When I was there I was too shy to take a dump in the regular bathroom with the stalls. The brass got wind of this (excuse the pun) and gave me one of the two private toilets in the entire theater. A general somewhere had one and I had one. It makes you feel special and also like the biggest pussy ever. That's me in combat.

There has been discussion of us going to Guantanamo Bay. Some might say that we shouldn't play this place because it goes against the ideology of what American stands for. I understand that point of view, but I feel like it's a shitty posting for solders who are trying to do their job wherever they're sent on behalf of us, so I would go and play for them. Also if my government's doing something horrible, I would want to see what conditions are like. It's a crazy time we live in, and I want to be present when stuff goes down. Not seeking trouble but not running from it either.

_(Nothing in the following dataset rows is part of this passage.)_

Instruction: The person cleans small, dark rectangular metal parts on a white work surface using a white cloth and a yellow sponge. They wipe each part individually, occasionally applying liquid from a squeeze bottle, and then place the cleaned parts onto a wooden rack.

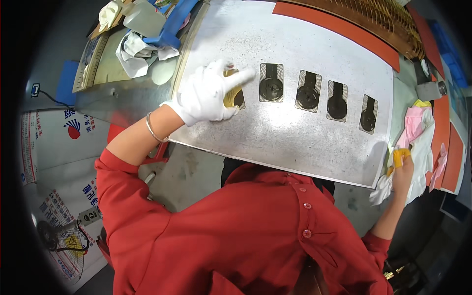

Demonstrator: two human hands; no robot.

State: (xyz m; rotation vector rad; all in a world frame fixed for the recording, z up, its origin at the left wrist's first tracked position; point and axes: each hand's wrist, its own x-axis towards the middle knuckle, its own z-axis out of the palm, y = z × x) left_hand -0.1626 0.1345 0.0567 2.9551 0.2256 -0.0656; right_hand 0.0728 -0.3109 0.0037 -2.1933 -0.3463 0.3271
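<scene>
My left hand (206, 96), in a white glove, is over the left end of the pale metal sheet (280, 142). Its index finger stretches to the right and its thumb is spread below. Something yellow (231, 96) shows under the palm, next to a partly hidden dark part (239, 100). To the right, several flat dark parts, each a disc with a straight stem on a mesh-patterned rectangle, lie in a row; one part (271, 83) is nearest that hand. At the sheet's right side my right hand (403, 162), with yellow coverings on its fingers, grips a white cloth (381, 189).
Pink cloth (414, 123) lies by my right hand. Orange-red strips (339, 29) and a brown comb-like rack (378, 17) border the far edge. Crumpled white cloths (135, 51), a translucent container (144, 18) and a blue holder (172, 29) are at the far left.
</scene>
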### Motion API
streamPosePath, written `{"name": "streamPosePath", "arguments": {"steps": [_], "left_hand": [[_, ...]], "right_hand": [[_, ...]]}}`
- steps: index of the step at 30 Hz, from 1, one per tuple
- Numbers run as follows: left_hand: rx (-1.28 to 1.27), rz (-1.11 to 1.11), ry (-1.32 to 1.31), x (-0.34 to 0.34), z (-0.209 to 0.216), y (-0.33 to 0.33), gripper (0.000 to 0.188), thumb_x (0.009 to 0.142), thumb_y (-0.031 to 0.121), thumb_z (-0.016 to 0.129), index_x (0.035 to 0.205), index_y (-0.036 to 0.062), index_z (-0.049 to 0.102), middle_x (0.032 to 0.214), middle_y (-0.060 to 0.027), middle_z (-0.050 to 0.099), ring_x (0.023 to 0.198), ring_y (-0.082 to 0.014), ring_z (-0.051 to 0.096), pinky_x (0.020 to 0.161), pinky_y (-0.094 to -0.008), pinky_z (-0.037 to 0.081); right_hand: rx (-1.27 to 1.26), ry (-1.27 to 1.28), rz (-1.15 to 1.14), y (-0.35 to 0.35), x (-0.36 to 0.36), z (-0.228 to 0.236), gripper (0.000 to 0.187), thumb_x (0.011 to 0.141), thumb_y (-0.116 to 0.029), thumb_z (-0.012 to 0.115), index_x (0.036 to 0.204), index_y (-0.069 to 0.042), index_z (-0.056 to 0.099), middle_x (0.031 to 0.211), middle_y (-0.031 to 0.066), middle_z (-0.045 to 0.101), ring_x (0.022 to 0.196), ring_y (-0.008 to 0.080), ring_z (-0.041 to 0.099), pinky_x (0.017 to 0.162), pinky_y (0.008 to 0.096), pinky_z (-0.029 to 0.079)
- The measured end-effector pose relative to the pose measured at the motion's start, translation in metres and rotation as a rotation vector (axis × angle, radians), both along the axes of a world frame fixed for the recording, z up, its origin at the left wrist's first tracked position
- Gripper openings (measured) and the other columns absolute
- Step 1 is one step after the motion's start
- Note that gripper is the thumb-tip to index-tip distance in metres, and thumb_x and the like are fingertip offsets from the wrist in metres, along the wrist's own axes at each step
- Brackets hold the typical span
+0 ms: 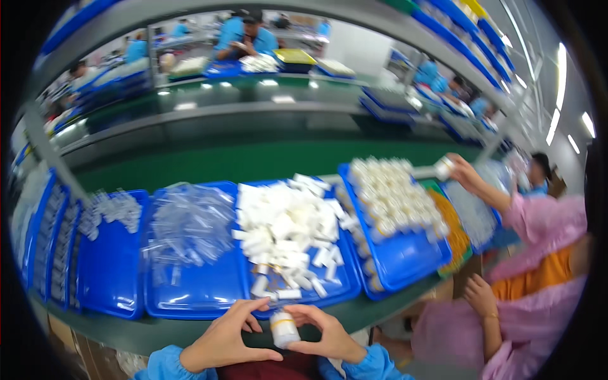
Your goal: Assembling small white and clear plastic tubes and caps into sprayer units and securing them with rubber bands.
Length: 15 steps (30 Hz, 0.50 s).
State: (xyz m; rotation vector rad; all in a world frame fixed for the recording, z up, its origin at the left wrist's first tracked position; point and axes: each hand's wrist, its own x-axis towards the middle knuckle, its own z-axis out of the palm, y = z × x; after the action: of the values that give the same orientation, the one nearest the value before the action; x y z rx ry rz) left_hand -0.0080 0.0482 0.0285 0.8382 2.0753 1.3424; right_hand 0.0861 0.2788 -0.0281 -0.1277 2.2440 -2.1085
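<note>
White cylinder (285,335): we have it over the near edge of the green table (180,337), before the blue tray (347,283) of white pieces (278,221).
Right grip (329,335): ours closes on the cylinder, thumb low, fingers high.
Left grip (221,335): ours stands open just beside it, fingers curved.
Weight: we judge it light.
Wall: we expect stiff, smooth, slightly slippery; fragility we cannot tell.
Yellow band (283,321): we favour fingertips on the plain sides, clear of it.
</note>
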Motion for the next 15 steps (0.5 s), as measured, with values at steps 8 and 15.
{"name": "streamPosePath", "arguments": {"steps": [8, 15], "left_hand": [[0.144, 0.324, 0.029, 0.001, -0.014, -0.027, 0.069, 0.081, 0.012, 0.086, 0.141, 0.0018, 0.053, 0.111, -0.0079, 0.067, 0.076, -0.0069, 0.058, 0.072, -0.0222, 0.051], [0.463, 0.393, 0.104, 0.016, -0.008, -0.051, 0.095, 0.074, 0.013, 0.092, 0.152, 0.0012, 0.039, 0.141, -0.016, 0.049, 0.12, -0.0233, 0.058, 0.094, -0.0349, 0.052]], "right_hand": [[0.065, 0.417, -0.517, 0.019, -0.083, 0.033, 0.059, 0.086, -0.015, 0.08, 0.137, 0.003, 0.055, 0.126, 0.0112, 0.066, 0.102, 0.0164, 0.066, 0.086, 0.0315, 0.054], [0.489, 0.546, 0.037, -0.038, -0.087, 0.079, 0.069, 0.079, -0.02, 0.086, 0.137, 0.0, 0.055, 0.123, 0.0145, 0.066, 0.099, 0.0223, 0.065, 0.09, 0.0351, 0.051]]}}
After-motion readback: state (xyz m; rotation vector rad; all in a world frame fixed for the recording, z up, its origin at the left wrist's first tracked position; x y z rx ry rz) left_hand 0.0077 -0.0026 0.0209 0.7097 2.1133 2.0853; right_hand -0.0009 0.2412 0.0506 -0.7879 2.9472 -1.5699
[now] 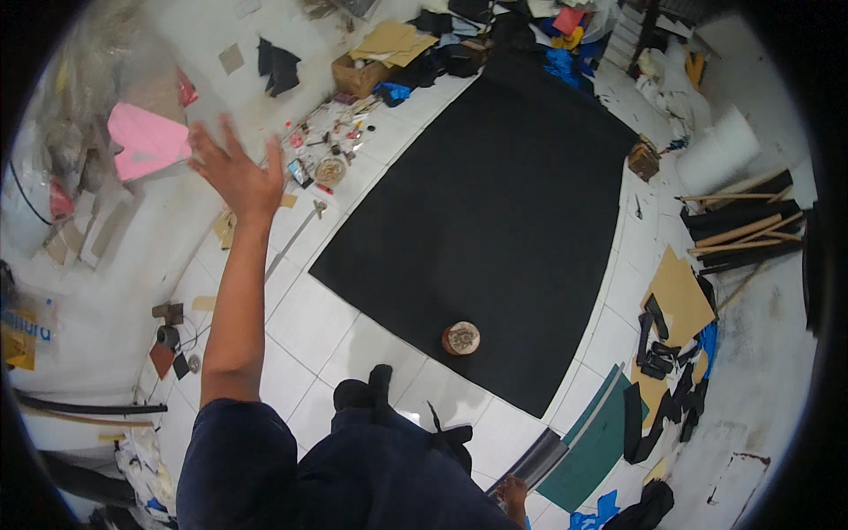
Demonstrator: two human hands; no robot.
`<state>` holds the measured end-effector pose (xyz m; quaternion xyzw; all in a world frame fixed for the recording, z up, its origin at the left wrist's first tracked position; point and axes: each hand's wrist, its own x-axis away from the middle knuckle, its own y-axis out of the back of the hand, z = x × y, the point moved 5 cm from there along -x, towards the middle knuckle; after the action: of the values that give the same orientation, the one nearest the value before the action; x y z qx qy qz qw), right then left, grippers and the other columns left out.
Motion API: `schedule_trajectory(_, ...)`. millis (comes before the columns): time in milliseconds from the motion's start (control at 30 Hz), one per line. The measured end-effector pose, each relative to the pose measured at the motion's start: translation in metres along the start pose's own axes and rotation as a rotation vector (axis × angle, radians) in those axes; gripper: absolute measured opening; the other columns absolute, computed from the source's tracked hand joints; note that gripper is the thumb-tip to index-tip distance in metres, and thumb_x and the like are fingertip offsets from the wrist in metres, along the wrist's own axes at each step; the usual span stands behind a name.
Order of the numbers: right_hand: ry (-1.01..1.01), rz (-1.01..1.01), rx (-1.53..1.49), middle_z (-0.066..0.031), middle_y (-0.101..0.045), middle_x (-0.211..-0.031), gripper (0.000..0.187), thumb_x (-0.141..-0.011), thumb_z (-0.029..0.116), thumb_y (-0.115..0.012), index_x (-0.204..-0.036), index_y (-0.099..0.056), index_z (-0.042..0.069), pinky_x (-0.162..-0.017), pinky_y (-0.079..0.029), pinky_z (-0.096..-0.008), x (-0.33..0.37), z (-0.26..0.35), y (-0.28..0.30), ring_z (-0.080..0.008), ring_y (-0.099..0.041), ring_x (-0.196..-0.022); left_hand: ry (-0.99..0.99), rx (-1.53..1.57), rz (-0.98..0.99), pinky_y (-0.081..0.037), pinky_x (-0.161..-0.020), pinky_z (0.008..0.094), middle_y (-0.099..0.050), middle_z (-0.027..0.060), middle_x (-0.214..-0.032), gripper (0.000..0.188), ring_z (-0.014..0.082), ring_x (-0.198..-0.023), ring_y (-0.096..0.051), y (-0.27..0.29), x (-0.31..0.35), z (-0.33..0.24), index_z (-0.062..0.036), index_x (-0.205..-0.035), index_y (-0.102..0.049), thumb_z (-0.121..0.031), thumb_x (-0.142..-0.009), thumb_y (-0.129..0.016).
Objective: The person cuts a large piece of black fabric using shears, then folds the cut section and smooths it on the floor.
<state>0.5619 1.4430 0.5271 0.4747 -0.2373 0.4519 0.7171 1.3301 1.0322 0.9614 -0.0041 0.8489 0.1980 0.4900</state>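
My left hand (237, 172) is raised at the left with its fingers spread and nothing in it. Its fingertips are slightly blurred and show beside a pink piece (148, 141) by the wall; whether they touch it I cannot tell. Low in the view, my right hand (511, 496) is closed at the near end of a dark grey curved sheet (535, 458), with its fingers partly hidden. A large black sheet of material (477, 221) lies flat on the floor before me. On its near part stands a round block (461, 338) with a mottled top.
A green mat (579, 450) lies at the lower right, near black offcuts and tan card (680, 296). Small tools and a round dish (330, 171) sit left of the black sheet. Rolls and sticks (746, 230) lean at the right; a cardboard box (359, 78) stands at the back.
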Motion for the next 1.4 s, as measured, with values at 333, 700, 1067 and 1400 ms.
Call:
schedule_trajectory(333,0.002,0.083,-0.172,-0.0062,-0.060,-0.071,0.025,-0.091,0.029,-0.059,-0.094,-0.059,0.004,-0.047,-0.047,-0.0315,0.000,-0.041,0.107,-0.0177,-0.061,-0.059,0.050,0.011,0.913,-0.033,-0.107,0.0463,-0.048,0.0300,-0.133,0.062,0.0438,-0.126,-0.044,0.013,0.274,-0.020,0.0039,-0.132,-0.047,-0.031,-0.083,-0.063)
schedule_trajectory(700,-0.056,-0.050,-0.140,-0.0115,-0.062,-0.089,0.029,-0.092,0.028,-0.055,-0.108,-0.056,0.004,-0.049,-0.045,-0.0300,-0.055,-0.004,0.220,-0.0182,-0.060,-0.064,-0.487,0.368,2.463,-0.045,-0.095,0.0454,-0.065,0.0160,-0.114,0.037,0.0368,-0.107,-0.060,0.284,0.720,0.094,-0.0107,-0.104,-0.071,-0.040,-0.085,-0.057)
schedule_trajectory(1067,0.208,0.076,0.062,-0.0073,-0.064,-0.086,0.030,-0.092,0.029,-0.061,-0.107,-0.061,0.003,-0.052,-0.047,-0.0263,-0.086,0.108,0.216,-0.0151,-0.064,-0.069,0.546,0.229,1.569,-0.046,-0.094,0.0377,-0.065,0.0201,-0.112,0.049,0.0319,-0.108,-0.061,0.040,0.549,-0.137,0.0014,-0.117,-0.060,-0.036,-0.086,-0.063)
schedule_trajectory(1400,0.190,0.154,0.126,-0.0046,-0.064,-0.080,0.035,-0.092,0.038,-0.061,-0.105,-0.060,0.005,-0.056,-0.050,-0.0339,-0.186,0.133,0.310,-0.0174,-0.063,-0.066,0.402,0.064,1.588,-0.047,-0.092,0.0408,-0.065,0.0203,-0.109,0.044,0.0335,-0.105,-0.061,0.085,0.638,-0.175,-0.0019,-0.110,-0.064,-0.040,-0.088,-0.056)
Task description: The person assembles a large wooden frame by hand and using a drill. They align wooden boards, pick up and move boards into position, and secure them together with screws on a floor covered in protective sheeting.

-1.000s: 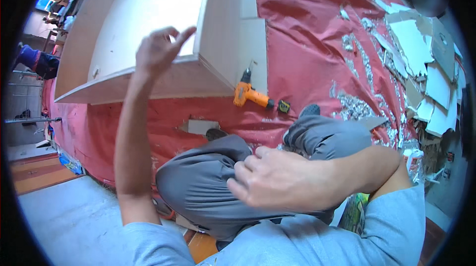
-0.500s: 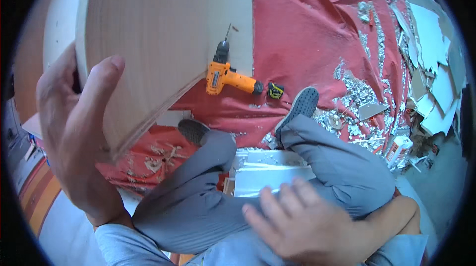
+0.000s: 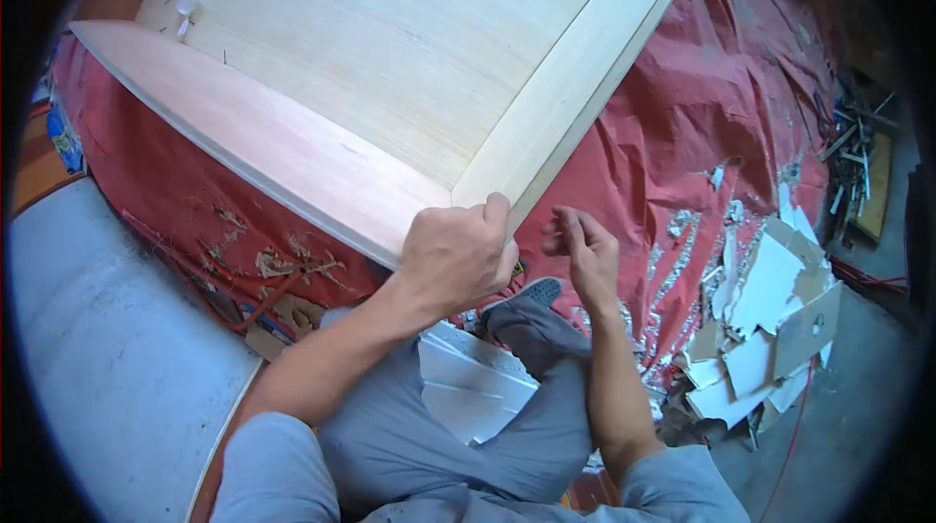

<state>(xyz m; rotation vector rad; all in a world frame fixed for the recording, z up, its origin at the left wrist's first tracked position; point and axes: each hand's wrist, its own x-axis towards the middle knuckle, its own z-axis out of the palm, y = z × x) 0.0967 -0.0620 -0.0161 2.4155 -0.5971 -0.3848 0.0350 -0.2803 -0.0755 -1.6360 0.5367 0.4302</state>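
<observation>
A large pale wooden cabinet frame fills the top of the view, with a broad panel inside its edge boards. My left hand is closed round the near corner, where the pinkish left board meets the right one. Just right of that corner my right hand hangs in the air, fingers loosely bent and apart, nothing visible in them. Between the hands a bit of a black and yellow tape measure shows. The drill is out of sight.
Red cloth covers the floor, strewn with debris. Broken white boards are heaped at the right. White board pieces lie between my legs. A shoe is just beyond the corner. A pale slab lies left.
The wooden frame has turned, and its corner now points at me. My left hand has shifted right to that corner. My right hand has moved forward from my lap. The drill is no longer visible.
</observation>
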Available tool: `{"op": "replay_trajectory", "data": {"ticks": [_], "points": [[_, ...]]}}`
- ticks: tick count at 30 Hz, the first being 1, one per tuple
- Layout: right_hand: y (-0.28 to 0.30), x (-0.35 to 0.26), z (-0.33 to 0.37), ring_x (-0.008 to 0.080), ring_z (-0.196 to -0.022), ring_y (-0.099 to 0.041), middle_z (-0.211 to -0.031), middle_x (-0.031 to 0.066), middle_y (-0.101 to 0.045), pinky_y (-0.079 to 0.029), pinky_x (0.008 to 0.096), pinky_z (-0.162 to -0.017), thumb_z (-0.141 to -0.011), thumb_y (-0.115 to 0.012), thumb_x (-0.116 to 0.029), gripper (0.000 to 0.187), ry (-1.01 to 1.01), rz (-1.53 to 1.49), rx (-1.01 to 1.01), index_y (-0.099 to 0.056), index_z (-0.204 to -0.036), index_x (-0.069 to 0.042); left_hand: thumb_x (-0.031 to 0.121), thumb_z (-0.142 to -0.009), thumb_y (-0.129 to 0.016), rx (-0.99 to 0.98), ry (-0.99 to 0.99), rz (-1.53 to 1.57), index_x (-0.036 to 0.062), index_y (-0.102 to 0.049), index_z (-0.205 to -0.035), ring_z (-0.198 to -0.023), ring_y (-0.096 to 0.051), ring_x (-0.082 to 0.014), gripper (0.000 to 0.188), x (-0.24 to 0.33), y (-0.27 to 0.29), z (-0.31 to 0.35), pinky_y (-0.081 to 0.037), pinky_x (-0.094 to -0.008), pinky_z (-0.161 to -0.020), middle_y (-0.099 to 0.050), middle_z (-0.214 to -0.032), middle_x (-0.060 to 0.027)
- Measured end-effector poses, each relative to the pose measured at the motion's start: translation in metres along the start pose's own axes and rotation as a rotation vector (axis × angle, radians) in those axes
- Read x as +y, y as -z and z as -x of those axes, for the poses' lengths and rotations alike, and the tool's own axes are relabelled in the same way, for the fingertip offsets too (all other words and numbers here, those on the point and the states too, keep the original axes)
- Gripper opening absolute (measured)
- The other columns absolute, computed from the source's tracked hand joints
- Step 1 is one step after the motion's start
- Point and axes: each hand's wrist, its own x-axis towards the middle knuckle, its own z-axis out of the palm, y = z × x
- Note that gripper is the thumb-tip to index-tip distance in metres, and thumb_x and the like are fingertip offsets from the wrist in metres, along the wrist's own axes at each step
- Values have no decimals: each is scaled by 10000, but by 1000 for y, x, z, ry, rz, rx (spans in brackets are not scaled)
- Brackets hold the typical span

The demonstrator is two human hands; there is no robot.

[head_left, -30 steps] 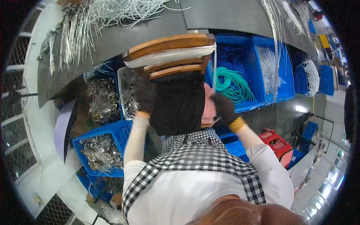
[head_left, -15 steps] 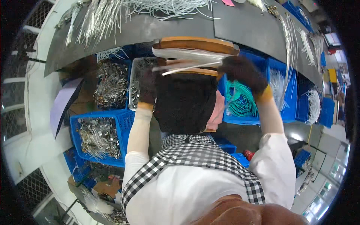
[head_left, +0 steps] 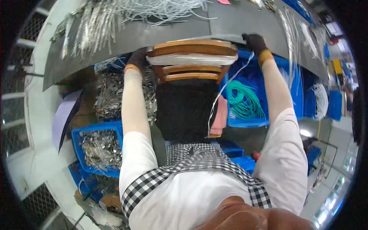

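Note:
A wooden chair point(head_left: 193, 48) with a dark seat cover point(head_left: 186, 111) stands in front of me, its back toward the bench. White, shiny plastic strip point(head_left: 191, 60) is wound in a band across the backrest. My right hand point(head_left: 254, 42), in a dark glove, is closed on a strip just right of the backrest. From there one stretch runs behind the top rail, and a thin loose end point(head_left: 230, 78) hangs down along the seat's right side. My left hand point(head_left: 138, 58), also gloved, is at the backrest's left post; its fingers are hidden there.
A dark bench top point(head_left: 153, 34) beyond the chair bears heaps of pale strips point(head_left: 153, 10). A blue bin point(head_left: 245, 124) with coiled green cords point(head_left: 245, 99) is on the right. Another blue crate point(head_left: 76, 134) with metal-tipped pieces sits left. Pink cloth point(head_left: 219, 117) hangs beside the seat.
My hands have moved apart and away from me, from in front of the backrest to its two sides. A strip now stretches behind the top rail, and a loose end hangs on the right.

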Motion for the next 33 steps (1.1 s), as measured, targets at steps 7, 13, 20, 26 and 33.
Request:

In 2004 I met the New England Patriots cheerleaders during our first day in the Azores. There's something in common between a hot chick and a fat guy—we're both judged on our appearances. I would see the shit they would get—soldiers would look at them and see the cheerleader in
their
high school—“You're probably a bitch, aren't you?” And they'd just be trying to be nice to a bunch of soldiers. The cheerleaders would listen, and it would make them cry.